> [WORK ORDER]:
Tell how many lines of the data include the word "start". Nothing but the number belongs in the answer.

> [DATA BLOCK]:

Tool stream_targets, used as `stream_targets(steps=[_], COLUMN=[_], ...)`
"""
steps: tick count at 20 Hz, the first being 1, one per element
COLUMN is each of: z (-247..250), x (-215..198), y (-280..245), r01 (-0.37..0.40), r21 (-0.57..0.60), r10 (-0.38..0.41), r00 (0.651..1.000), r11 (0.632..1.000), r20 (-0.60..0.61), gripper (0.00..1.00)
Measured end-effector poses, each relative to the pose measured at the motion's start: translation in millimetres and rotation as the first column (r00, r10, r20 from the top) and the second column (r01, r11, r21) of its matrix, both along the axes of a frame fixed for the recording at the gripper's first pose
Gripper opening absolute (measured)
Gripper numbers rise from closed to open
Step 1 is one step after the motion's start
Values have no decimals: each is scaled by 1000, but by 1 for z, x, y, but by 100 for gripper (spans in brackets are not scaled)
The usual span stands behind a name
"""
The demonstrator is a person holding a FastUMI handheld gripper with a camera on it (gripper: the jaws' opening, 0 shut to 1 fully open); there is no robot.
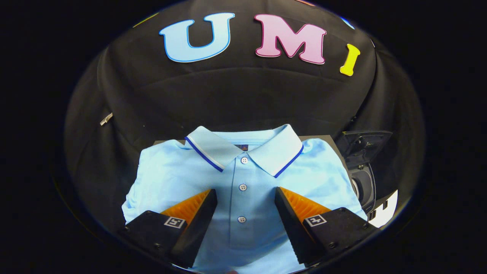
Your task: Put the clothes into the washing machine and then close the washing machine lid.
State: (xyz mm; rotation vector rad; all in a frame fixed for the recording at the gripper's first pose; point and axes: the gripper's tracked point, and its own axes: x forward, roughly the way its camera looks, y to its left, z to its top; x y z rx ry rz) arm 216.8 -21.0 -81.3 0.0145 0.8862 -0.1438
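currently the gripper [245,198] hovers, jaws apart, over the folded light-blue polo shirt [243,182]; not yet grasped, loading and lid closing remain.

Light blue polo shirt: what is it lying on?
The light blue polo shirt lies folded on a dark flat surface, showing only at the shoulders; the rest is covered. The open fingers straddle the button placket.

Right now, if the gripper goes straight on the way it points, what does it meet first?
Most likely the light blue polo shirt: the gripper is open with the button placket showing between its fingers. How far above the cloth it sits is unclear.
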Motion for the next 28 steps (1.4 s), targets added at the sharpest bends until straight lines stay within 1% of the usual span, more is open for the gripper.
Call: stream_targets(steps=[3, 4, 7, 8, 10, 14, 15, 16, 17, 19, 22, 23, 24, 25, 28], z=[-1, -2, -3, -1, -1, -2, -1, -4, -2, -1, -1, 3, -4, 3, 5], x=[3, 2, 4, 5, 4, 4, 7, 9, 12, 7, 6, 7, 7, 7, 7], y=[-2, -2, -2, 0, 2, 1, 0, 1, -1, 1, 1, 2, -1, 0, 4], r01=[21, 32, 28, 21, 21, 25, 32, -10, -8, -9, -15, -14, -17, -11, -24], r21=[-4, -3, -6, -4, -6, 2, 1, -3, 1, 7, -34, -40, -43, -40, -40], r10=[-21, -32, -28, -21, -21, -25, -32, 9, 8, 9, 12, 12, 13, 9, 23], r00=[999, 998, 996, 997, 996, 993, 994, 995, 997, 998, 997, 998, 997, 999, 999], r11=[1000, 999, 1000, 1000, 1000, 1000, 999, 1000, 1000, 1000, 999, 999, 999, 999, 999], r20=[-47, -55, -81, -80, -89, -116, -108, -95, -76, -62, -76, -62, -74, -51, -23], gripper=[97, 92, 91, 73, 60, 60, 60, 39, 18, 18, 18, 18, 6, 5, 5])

> [RESPONSE]:
2